Word for word, restate the listing; omit the pictures.
----- Data segment -----
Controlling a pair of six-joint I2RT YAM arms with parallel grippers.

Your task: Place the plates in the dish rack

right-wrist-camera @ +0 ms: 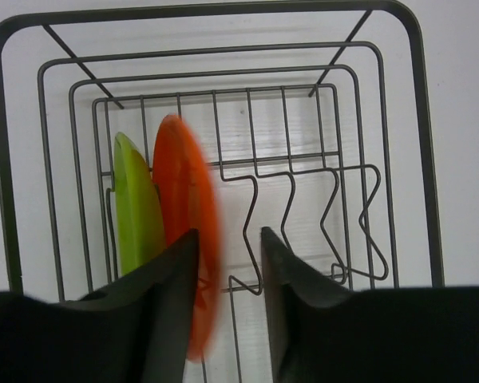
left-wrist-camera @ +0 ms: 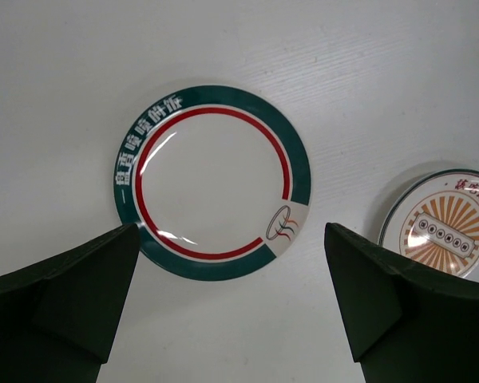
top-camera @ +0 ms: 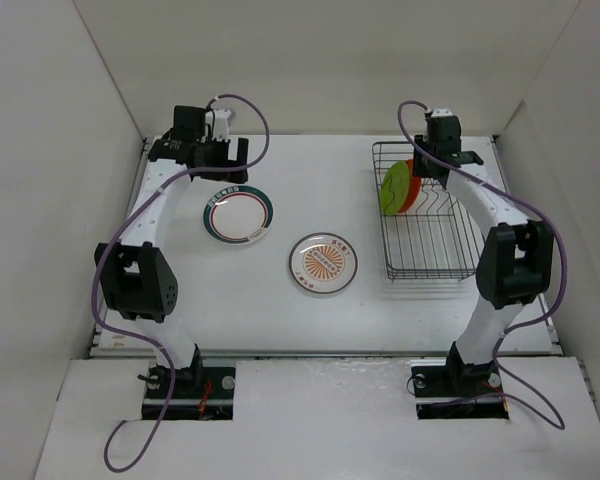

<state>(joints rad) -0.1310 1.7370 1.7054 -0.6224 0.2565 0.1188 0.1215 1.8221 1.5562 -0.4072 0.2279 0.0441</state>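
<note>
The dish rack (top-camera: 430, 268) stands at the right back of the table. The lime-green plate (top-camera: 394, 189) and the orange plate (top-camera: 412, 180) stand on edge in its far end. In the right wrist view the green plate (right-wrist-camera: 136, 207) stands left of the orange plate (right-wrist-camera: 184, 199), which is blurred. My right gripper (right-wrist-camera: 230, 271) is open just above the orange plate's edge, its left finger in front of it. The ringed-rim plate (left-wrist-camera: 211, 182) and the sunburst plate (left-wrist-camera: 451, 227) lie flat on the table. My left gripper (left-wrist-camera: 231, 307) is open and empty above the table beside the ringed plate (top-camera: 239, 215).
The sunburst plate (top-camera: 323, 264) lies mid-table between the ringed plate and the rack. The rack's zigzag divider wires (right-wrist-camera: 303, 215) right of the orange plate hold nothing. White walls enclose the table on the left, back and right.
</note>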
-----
Answer to this problem
Controlling a pair of six-joint I2RT YAM arms with parallel grippers.

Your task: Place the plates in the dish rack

right-wrist-camera @ +0 ms: 
left-wrist-camera @ +0 ms: 
top-camera @ +0 ms: 

<state>(joints rad) -0.1310 1.7370 1.7054 -0.6224 0.2565 0.1188 0.1215 1.8221 1.5562 -0.4072 0.2279 0.0441</state>
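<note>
The dish rack (top-camera: 430, 268) stands at the right back of the table. The lime-green plate (top-camera: 394, 189) and the orange plate (top-camera: 412, 180) stand on edge in its far end. In the right wrist view the green plate (right-wrist-camera: 136, 207) stands left of the orange plate (right-wrist-camera: 184, 199), which is blurred. My right gripper (right-wrist-camera: 230, 271) is open just above the orange plate's edge, its left finger in front of it. The ringed-rim plate (left-wrist-camera: 211, 182) and the sunburst plate (left-wrist-camera: 451, 227) lie flat on the table. My left gripper (left-wrist-camera: 231, 307) is open and empty above the table beside the ringed plate (top-camera: 239, 215).
The sunburst plate (top-camera: 323, 264) lies mid-table between the ringed plate and the rack. The rack's zigzag divider wires (right-wrist-camera: 303, 215) right of the orange plate hold nothing. White walls enclose the table on the left, back and right.
</note>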

That concludes the output.